▶ _Task goal_
From the first line to the last, print the data exactly as written.

Collected data:
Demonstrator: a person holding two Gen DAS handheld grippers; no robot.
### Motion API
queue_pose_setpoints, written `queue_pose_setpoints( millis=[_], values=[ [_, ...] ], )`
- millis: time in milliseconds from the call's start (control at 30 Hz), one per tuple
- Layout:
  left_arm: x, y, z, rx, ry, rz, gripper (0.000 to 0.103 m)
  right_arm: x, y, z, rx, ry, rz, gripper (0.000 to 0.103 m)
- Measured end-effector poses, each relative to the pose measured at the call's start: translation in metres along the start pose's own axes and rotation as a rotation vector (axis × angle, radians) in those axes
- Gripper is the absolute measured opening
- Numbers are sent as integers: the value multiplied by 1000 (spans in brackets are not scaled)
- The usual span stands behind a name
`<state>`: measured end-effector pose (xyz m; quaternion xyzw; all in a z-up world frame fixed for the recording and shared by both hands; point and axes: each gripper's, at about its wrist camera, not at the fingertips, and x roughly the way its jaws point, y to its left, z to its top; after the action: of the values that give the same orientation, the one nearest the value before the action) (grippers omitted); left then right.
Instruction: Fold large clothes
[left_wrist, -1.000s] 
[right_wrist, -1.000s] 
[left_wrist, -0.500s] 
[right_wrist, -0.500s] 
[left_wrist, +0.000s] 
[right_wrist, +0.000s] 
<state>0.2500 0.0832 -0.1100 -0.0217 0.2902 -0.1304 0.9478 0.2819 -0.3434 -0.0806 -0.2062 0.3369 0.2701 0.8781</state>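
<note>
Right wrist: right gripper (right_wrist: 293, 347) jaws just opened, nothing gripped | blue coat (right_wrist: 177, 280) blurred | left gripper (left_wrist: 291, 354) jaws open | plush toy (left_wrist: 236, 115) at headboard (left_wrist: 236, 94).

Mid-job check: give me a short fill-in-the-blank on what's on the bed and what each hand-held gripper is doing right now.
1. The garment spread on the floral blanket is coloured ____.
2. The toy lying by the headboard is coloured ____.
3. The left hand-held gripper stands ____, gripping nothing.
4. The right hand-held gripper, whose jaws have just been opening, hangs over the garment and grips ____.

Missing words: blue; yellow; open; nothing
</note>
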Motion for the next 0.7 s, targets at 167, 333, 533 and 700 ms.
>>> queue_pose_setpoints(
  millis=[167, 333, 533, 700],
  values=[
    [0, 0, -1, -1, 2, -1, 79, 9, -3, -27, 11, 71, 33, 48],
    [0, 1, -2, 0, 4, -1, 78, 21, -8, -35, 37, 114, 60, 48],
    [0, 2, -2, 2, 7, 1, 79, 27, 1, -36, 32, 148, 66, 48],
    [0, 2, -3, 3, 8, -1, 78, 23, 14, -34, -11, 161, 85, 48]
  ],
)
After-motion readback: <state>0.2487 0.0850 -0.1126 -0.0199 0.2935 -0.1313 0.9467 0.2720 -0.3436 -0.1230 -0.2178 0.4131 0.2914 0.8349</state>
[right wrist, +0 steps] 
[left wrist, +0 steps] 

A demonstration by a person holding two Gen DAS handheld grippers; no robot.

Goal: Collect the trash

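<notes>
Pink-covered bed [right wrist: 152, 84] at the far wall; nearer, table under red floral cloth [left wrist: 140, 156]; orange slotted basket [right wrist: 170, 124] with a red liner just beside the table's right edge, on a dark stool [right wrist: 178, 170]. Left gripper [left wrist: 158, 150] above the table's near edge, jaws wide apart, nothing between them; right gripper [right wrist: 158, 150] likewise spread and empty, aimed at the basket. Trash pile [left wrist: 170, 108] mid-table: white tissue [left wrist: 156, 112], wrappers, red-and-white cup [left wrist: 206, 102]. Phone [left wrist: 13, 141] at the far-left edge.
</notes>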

▶ _Result for this task_
Demonstrator: a person holding two Gen DAS handheld grippers; no robot.
### Motion API
queue_pose_setpoints, written `queue_pose_setpoints( millis=[_], values=[ [_, ...] ], )`
- millis: time in milliseconds from the call's start (control at 30 Hz), one per tuple
- Layout:
  left_arm: x, y, z, rx, ry, rz, gripper (0.000 to 0.103 m)
  right_arm: x, y, z, rx, ry, rz, gripper (0.000 to 0.103 m)
- Measured end-effector poses, each relative to the pose measured at the call's start: translation in metres along the start pose's own axes and rotation as a rotation vector (axis × angle, radians) in those axes
- Gripper is the absolute measured opening
- Numbers are sent as integers: the value multiplied by 1000 (spans in brackets are not scaled)
- The usual span stands behind a name
`<state>`: measured end-effector pose (xyz m; quaternion xyzw; all in a z-up world frame fixed for the recording and shared by both hands; point and axes: each gripper's, at about its wrist camera, not at the fingertips, and x roughly the way its jaws point, y to its left, z to its top; after the action: of the values that give the same orientation, the one nearest the value before the action) (grippers omitted); left then right.
Instruction: Fold large clothes
[left_wrist, -1.000s] 
[right_wrist, -1.000s] 
[left_wrist, -0.500s] 
[right_wrist, -0.500s] 
[left_wrist, +0.000s] 
[right_wrist, +0.000s] 
<state>0.2500 0.0832 -0.1100 -0.0217 0.2902 -0.1304 0.9478 0.2819 -0.3434 -0.0806 -0.2062 0.3369 0.2701 0.8781</state>
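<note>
Right wrist: right gripper (right_wrist: 293, 347) jaws just opened, nothing gripped | blue coat (right_wrist: 177, 280) blurred | left gripper (left_wrist: 291, 354) jaws open | plush toy (left_wrist: 236, 115) at headboard (left_wrist: 236, 94).

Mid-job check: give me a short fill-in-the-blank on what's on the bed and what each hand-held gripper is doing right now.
1. The garment spread on the floral blanket is coloured ____.
2. The toy lying by the headboard is coloured ____.
3. The left hand-held gripper stands ____, gripping nothing.
4. The right hand-held gripper, whose jaws have just been opening, hangs over the garment and grips ____.

Missing words: blue; yellow; open; nothing
</note>
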Motion for the next 0.7 s, targets at 167, 333, 533 and 700 ms.
>>> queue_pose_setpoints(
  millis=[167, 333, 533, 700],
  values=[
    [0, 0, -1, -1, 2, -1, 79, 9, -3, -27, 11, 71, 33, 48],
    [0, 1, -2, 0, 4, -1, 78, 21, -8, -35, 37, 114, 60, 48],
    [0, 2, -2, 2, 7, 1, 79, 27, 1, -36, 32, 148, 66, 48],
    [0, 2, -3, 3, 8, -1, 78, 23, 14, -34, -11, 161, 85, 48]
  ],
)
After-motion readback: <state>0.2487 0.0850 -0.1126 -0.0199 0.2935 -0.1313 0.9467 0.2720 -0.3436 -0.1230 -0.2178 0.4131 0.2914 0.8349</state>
[right wrist, +0 steps] 
[left wrist, +0 steps] 

A demonstration by a person holding two Gen DAS handheld grippers; no robot.

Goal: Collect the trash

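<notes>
Pink-covered bed [right wrist: 152, 84] at the far wall; nearer, table under red floral cloth [left wrist: 140, 156]; orange slotted basket [right wrist: 170, 124] with a red liner just beside the table's right edge, on a dark stool [right wrist: 178, 170]. Left gripper [left wrist: 158, 150] above the table's near edge, jaws wide apart, nothing between them; right gripper [right wrist: 158, 150] likewise spread and empty, aimed at the basket. Trash pile [left wrist: 170, 108] mid-table: white tissue [left wrist: 156, 112], wrappers, red-and-white cup [left wrist: 206, 102]. Phone [left wrist: 13, 141] at the far-left edge.
</notes>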

Nothing else goes in the answer.